*Brief*.
Repeat the lines from the line with "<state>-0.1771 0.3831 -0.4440" to the line with "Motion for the" in the listing below, keeping both end lines and adding nothing.

*Given information*.
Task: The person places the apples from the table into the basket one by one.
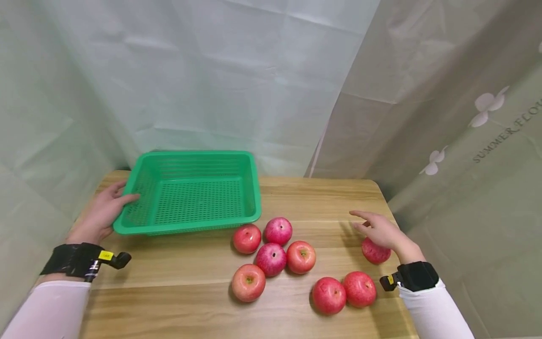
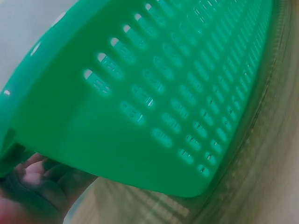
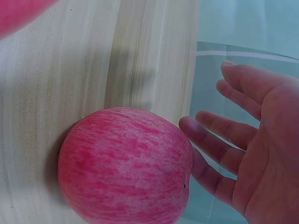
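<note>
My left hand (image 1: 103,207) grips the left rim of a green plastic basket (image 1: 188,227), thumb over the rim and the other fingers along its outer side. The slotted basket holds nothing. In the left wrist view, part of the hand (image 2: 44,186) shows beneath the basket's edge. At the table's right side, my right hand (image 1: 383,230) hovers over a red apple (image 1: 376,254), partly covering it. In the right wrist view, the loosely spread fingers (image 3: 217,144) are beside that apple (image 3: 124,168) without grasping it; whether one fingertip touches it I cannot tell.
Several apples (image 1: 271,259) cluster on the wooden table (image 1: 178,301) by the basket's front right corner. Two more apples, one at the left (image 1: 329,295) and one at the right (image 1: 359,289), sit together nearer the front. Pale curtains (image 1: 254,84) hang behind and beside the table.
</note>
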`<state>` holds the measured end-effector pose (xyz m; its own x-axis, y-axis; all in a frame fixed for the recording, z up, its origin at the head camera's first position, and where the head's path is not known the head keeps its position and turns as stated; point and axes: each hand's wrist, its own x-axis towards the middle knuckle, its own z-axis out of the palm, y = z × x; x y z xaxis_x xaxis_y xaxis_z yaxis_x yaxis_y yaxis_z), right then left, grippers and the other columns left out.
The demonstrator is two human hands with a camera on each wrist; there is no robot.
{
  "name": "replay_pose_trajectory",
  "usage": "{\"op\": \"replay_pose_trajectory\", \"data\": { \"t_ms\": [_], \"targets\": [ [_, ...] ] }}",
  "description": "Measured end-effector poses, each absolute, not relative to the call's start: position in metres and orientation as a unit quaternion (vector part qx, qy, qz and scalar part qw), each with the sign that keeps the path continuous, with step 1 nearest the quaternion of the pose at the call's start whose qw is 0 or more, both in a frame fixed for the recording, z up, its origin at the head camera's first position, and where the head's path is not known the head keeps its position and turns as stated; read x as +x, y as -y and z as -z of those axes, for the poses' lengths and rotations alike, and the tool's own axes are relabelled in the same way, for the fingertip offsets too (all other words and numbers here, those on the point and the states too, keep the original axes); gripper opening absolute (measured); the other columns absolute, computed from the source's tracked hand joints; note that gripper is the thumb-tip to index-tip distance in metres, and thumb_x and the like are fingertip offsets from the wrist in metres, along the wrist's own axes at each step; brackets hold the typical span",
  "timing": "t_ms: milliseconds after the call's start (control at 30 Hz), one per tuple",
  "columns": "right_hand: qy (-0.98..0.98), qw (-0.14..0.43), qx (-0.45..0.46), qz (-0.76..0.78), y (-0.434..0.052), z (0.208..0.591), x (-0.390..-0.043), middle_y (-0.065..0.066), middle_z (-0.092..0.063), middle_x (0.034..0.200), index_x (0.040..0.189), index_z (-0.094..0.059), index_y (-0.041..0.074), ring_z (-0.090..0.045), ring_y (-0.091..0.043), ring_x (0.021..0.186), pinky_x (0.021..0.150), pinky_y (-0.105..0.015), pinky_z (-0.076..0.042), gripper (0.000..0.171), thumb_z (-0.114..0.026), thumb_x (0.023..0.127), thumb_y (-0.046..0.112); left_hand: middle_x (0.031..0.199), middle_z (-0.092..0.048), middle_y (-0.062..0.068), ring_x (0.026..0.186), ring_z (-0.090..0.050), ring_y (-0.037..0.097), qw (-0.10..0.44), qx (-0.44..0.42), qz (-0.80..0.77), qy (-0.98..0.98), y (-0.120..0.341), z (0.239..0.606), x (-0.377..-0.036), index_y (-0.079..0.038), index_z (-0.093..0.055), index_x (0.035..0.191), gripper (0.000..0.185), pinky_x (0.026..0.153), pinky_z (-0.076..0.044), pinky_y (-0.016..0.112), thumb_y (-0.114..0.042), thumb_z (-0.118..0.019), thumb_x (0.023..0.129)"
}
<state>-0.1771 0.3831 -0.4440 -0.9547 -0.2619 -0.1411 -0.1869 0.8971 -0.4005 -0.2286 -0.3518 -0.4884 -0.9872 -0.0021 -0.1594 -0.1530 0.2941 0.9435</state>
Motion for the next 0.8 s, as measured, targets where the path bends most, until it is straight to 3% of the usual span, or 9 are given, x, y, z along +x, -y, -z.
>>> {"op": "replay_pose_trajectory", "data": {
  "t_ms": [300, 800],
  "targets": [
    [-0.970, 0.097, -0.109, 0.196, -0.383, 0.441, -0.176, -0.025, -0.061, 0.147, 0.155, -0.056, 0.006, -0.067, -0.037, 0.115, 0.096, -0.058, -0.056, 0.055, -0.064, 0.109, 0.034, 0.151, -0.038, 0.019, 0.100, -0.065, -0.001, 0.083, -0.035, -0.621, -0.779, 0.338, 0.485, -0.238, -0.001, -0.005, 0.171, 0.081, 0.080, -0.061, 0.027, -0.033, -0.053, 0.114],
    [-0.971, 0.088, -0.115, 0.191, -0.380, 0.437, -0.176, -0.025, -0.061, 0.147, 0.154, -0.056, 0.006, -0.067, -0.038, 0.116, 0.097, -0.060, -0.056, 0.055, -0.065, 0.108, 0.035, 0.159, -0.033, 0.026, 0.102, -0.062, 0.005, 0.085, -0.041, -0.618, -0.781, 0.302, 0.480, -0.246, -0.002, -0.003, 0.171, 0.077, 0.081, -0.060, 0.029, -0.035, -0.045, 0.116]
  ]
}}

*Response to this task*.
<state>-0.1771 0.3831 -0.4440 -0.9547 -0.2619 -0.1411 -0.1869 0.8971 -0.4005 -0.2286 -0.3518 -0.4884 -0.9872 -0.0021 -0.1594 -0.1530 0.2941 0.9435</state>
Motion for the next 0.8 s, as measured, targets where the path bends most, until it is straight to 3% of the usual span, or 9 are given, x, y, z along +x, -y, -z.

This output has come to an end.